In the listing below, a line holding "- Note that" and a line holding "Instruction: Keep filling" mark the range. Retype both exactly, with all lines between them.
:::
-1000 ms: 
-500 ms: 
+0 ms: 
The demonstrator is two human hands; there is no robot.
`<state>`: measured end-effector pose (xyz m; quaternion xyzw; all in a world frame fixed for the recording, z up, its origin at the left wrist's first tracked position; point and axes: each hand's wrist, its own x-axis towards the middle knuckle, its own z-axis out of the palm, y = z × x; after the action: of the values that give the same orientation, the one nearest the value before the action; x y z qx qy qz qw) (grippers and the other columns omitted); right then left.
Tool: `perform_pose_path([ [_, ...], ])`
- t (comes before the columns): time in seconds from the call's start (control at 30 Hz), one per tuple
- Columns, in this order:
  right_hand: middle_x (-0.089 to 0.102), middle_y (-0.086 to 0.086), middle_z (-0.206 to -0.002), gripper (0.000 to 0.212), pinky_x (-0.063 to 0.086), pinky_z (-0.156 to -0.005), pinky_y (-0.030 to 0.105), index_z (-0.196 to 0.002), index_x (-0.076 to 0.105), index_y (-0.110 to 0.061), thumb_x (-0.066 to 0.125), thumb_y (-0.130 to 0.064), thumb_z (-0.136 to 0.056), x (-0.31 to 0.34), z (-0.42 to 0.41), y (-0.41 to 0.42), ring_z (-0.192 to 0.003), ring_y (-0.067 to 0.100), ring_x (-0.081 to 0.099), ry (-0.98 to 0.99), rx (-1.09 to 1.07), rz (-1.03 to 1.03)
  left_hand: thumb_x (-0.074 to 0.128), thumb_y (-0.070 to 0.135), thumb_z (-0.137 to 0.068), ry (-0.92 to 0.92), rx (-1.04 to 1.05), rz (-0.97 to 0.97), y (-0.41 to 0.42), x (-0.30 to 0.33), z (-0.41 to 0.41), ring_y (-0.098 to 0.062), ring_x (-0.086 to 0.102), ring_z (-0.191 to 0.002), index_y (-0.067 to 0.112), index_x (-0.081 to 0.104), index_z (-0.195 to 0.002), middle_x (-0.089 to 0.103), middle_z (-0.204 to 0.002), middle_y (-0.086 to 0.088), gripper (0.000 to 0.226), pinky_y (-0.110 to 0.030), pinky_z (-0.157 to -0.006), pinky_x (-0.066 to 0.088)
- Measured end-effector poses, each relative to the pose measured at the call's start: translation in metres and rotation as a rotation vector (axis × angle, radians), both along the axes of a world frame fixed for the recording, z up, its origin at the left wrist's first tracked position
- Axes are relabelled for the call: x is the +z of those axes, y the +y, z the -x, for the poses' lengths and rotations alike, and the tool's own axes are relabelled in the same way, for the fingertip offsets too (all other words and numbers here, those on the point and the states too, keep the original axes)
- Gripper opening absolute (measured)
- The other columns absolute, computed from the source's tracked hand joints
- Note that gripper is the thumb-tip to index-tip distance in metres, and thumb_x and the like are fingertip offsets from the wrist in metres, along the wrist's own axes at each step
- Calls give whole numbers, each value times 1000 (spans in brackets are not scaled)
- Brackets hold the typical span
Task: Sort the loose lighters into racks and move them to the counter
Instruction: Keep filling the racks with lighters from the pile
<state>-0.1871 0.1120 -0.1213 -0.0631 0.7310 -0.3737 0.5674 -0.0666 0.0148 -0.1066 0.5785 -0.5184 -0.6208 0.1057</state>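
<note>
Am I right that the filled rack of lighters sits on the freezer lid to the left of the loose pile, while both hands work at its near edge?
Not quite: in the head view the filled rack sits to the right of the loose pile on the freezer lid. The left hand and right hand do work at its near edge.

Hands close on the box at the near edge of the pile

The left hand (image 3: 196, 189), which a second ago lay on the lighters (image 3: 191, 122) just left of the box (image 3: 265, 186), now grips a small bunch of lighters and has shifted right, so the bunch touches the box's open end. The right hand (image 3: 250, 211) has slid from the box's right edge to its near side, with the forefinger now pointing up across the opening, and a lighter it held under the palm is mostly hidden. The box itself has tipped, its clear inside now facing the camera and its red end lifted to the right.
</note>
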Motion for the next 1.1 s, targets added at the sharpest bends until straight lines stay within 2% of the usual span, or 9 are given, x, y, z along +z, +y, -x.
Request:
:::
Your response >>
- Note that gripper is the thumb-tip to index-tip distance in metres, and thumb_x and the like are fingertip offsets from the wrist in metres, along the wrist's own axes at each step
- Calls give whole numbers, each value times 1000 (spans in brackets are not scaled)
- Brackets hold the typical span
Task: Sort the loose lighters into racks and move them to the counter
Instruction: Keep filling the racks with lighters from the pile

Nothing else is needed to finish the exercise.